O mistério é tão grande que nem mesmo o Sindicato dos Metalúrgicos de Jundiaí sabe ao certo como seus associados estão trabalhando. “Ainda não nos deixaram entrar nos galpões onde as linhas de montagem estão sendo instaladas, só nos permitiram entrar no pátio”, diz Luís Carlos Oliveira, vice-presidente do sindicato, que não acredita que a Foxconn já tenha iniciado a produção do iPhone. “Não ficamos sabendo de nenhuma carreta entrando com material lá, acho que não estão produzindo nada ainda não”, diz ele, confessando não estar completamente certo de sua afirmação. “Ninguém tem certeza de nada, aquilo é um segredo de estado”.
A única certeza é de que a Foxconn vai fazer o que for possível para manter no Brasil a cultura do segredo que tem marcado a sua história e, principalmente, a da Apple.
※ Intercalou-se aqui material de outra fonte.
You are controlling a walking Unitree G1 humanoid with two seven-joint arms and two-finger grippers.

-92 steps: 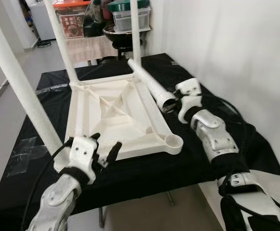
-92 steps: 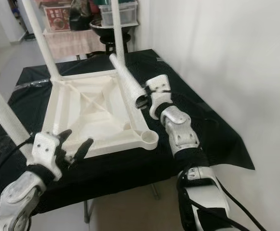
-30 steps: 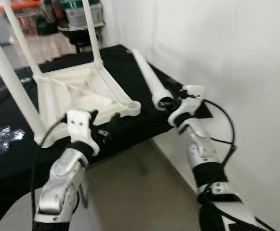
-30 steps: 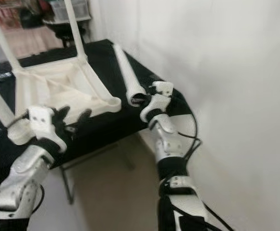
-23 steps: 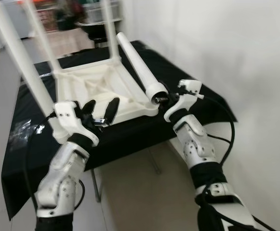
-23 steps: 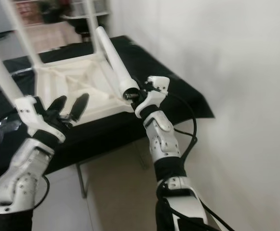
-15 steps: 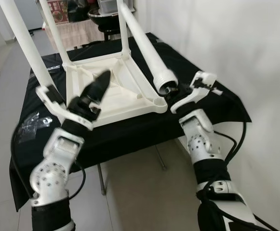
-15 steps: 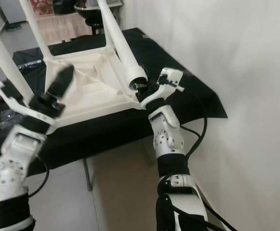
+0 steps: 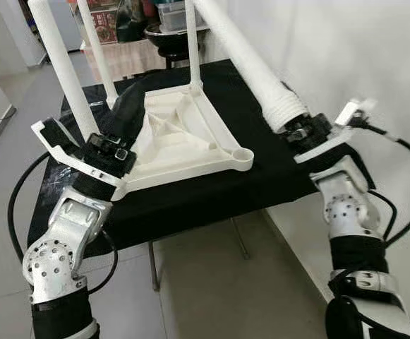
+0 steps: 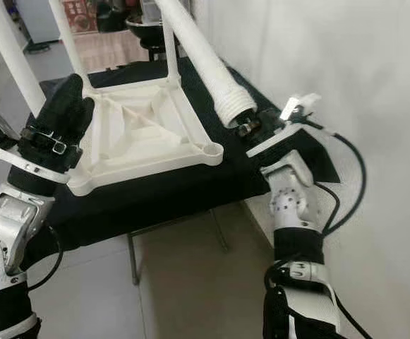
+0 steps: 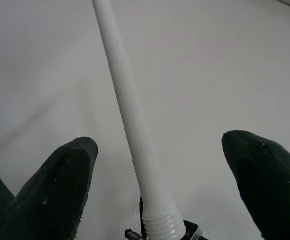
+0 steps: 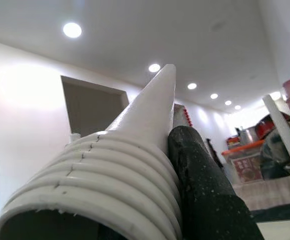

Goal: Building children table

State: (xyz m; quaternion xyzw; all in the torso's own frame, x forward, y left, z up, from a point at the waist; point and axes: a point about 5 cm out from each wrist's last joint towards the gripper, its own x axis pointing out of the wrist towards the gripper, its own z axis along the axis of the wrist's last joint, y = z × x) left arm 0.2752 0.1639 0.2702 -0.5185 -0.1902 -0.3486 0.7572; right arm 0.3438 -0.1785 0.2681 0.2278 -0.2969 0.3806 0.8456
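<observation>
Lying upside down on the black-covered bench [image 9: 212, 205] is the white plastic table top [image 9: 183, 141], ribbed underside facing up, three white legs standing up from its far and left corners. The near-right corner socket [image 9: 242, 153] is showing as an open round ring with no leg in it.

The right gripper [image 9: 300, 133] is holding the loose fourth leg [image 9: 250, 60] at its threaded end; the leg is tilting up and away toward the far left, above the table top's right side. Its ribbed screw end is sitting just right of and above the open socket, apart from it. In the right wrist view the fingers [image 12: 204, 195] are pressing against the ribbed end of the leg, closed on it.

The left gripper [image 9: 123, 120] is hovering over the near-left corner of the table top, just beside the near-left leg [image 9: 67, 70]. Its black fingers [image 11: 60, 185] are spreading wide in the left wrist view, holding nothing, with the right gripper's leg showing between them in the distance against the white wall.

Storage boxes and a dark bowl are sitting beyond the far edge of the bench.
</observation>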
A companhia de Steve Jobs adotou uma estratégia de nunca divulgar um detalhe sequer sobre suas operações ou lançamentos futuros. Alimentou, com isso, uma imensa indústria de boatos, rumores e análises que, em última instância, funcionou como uma poderosa ferramenta de marketing a seu favor. Hoje, por exemplo, existem publicações especializadas em divulgar rumores sobre qualquer coisa que envolva a Apple.
Além do contrato de confidencialidade e a absoluta ausência de informações oficiais – a empresa preferiu não comentar as informações publicadas nessa reportagem -, a Foxconn também muniu-se de aparato tecnológico para evitar vazamentos, sejam de informações, sejam de produtos. Em todas as linhas de montagem já instaladas a companhia montou sensíveis detectores de metais. Até na entrada dos banheiros de cada galpão foram colocados esses equipamentos. “O controle é rígido demais, nem ir ao banheiro sossegado a gente pode”, diz um outro funcionário.
Junto aos detectores, a companhia colocou uma série de fiscais, responsáveis por fazer revistas físicas nos funcionários sempre que o alarme disparava. “E ele disparava sempre, até mesmo com um isqueiro”, conta o mesmo funcionário. “A coisa estava exagerada e pedimos a eles para encontrar outra maneira de fazer o controle deles sem precisar ficar revistando todo mundo o tempo todo”, diz Luís, o vice-presidente do sindicato dos metalúrgicos. Nos últimos dias, o controle foi relaxado. Mas poucos duvidam que ele voltará à rigidez inicial quando a fábrica estiver operando em sua capacidade total.